◆ Task details:
You are asked to copy the entire listing exactly, apart from its pictures.

◆ Supplied data:
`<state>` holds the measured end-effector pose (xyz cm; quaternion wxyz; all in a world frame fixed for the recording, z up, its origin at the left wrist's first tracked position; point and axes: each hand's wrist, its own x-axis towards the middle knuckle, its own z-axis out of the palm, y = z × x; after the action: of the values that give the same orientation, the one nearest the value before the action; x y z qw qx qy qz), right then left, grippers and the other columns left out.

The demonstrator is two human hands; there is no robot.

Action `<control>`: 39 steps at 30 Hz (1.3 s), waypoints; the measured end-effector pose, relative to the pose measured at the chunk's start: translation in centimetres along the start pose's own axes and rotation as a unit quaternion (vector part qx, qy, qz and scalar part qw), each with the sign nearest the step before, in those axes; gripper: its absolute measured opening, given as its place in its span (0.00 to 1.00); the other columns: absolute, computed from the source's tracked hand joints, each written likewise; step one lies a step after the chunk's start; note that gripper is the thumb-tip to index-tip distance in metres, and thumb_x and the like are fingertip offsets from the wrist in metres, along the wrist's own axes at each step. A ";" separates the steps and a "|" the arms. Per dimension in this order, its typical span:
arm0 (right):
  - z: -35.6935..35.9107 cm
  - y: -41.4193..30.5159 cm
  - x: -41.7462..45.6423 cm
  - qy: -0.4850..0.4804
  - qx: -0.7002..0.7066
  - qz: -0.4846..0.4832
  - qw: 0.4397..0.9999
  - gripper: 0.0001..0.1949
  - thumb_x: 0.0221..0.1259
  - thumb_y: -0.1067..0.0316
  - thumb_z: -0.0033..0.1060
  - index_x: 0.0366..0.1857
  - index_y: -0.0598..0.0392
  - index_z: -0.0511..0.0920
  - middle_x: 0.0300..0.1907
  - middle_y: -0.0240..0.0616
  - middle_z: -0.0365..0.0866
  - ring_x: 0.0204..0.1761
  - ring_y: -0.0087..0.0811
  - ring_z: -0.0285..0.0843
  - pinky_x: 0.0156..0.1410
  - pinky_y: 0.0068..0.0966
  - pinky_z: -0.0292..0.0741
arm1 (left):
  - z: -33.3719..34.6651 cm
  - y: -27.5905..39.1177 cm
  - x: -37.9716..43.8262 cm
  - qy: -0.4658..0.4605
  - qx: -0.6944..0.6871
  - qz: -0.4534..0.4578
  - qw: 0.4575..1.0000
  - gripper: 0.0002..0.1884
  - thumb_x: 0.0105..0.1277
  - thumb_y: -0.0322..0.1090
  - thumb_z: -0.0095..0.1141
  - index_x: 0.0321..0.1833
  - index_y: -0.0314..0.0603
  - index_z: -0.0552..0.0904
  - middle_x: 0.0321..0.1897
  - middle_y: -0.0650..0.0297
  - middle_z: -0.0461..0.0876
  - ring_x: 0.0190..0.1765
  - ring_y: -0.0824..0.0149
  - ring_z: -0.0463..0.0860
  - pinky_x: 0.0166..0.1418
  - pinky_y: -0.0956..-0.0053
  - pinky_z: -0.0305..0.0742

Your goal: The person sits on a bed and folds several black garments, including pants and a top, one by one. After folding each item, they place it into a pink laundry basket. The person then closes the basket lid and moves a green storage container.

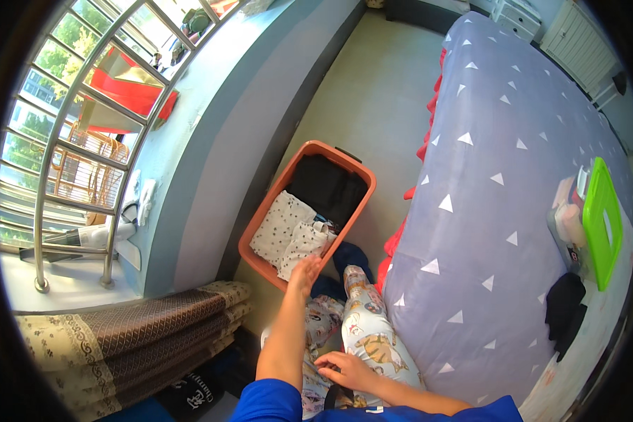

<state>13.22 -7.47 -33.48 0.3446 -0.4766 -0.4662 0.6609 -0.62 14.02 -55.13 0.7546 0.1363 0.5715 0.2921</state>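
An orange plastic storage bin [253, 224] with folded clothes in it stands on the floor before my feet. Its near half holds a white dotted garment [282, 216]; dark folded clothing [324, 184] fills the far half. My left hand [304, 274] reaches over the bin's near rim, fingers extended at the white garment's edge. It grips nothing that I can see; whether it touches the cloth is unclear. Over my lap, my right hand [351, 371] is empty, loosely bent, with its thumb apart from the fingers.
A bed with a grey triangle-print sheet [472, 211] runs along the right. On it are a clear box with a green lid [603, 224] and a black cloth [565, 311]. At left are a barred window [79, 95], its sill, and a gathered curtain [158, 337].
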 end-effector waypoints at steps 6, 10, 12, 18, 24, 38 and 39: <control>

◆ Expected answer:
`<state>` holds the measured end-effector pose (xyz cm; quaternion wxyz; all in a world frame fixed for the recording, z up, its origin at the left wrist's first tracked position; point and axes: each hand's wrist, its own x-axis towards the middle knuckle, its own z-axis out of the palm, y = z × x; after the action: of the values that give the same orientation, the one nearest the value before the action; x y z qw qx qy qz), right then left, grippers and the other columns left out.

The demonstrator is two human hands; there is no robot.

Action `<control>`: 39 steps at 30 Hz (1.3 s), waypoints; the measured end-effector pose, relative to the pose measured at the chunk's start: translation in centimetres along the start pose's own axes and rotation as a unit quaternion (vector part qx, qy, qz and scalar part qw), each with the sign nearest the step before, in those axes; gripper: its absolute measured opening, given as its place in its span (0.00 to 1.00); the other columns: absolute, computed from the source's tracked hand joints, each written likewise; step one lies a step after the chunk's start; note that gripper is the thumb-tip to index-tip distance in metres, and thumb_x and the like are fingertip offsets from the wrist in metres, along the wrist's own axes at each step. A ";" separates the steps and a "|" the arms. Per dimension in this order, its typical span:
arm0 (right):
  - z: -35.6935..35.9107 cm
  - y: -41.4193..30.5159 cm
  - x: -41.7462..45.6423 cm
  - qy: -0.4850..0.4804
  - qx: -0.7002..0.7066
  - qz: -0.4846..0.4832
  - qw: 0.4397..0.9999
  - gripper: 0.0001..0.1949
  - thumb_x: 0.0221..0.1259
  - thumb_y: -0.1067..0.0316
  - thumb_z: -0.0033..0.1060
  - index_x: 0.0366..0.1857
  - index_y: -0.0598..0.0392
  - index_z: -0.0511..0.0920
  - middle_x: 0.0300..0.1907
  - middle_y: -0.0240..0.0616
  - middle_z: -0.0365..0.0866
  - ring_x: 0.0204..0.1761
  - ring_y: -0.0087..0.0811
  - ring_z: -0.0285..0.0843
  - pinky_x: 0.0156..0.1410
  - pinky_y: 0.0068..0.0966
  - pinky_z: -0.0292..0.0741
arm1 (left):
  - z: -33.3719..34.6651 cm
  - y: -27.5905..39.1177 cm
  - x: -37.9716..43.8262 cm
  - qy: -0.4658..0.4605
  - qx: -0.6944..0.6871
  - qz: -0.4534..0.4578
  - qw: 0.4575..1.0000
  - gripper: 0.0002..0.1884
  - thumb_x: 0.0105..0.1277
  - thumb_y: -0.0322..0.1090
  - thumb_z: -0.0095..0.1141
  - index_x: 0.0321..0.1833
  - index_y: -0.0314..0.0603
  - index_z: -0.0552..0.0904
  - middle_x: 0.0321..0.1897
  - middle_y: -0.0650..0.0297
  - middle_z: -0.0461..0.0876
  - ring_x: 0.0190..0.1765
  - ring_y: -0.0824..0.0149
  - ring_z: -0.0463..0.0860
  - pinky_x: 0.0166..0.1418
  - pinky_y: -0.0956..-0.0053
  - pinky_z: -0.0305..0.0742

Your goal: The person sits on a bed and folds several black garments, including pants and a top, one by one. After folding each item, they place it into a pink laundry basket. The person then closes the basket lid and moves a green storage container.


<state>13.22 -7.47 -33.48 0.3446 -0.4766 -0.4662 0.6609 -0.62 14.02 -55.13 0.7546 0.1363 0.5715 0.2921</state>
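An orange plastic storage bin [253, 224] with folded clothes in it stands on the floor before my feet. Its near half holds a white dotted garment [282, 216]; dark folded clothing [324, 184] fills the far half. My left hand [304, 274] reaches over the bin's near rim, fingers extended at the white garment's edge. It grips nothing that I can see; whether it touches the cloth is unclear. Over my lap, my right hand [351, 371] is empty, loosely bent, with its thumb apart from the fingers.
A bed with a grey triangle-print sheet [472, 211] runs along the right. On it are a clear box with a green lid [603, 224] and a black cloth [565, 311]. At left are a barred window [79, 95], its sill, and a gathered curtain [158, 337].
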 end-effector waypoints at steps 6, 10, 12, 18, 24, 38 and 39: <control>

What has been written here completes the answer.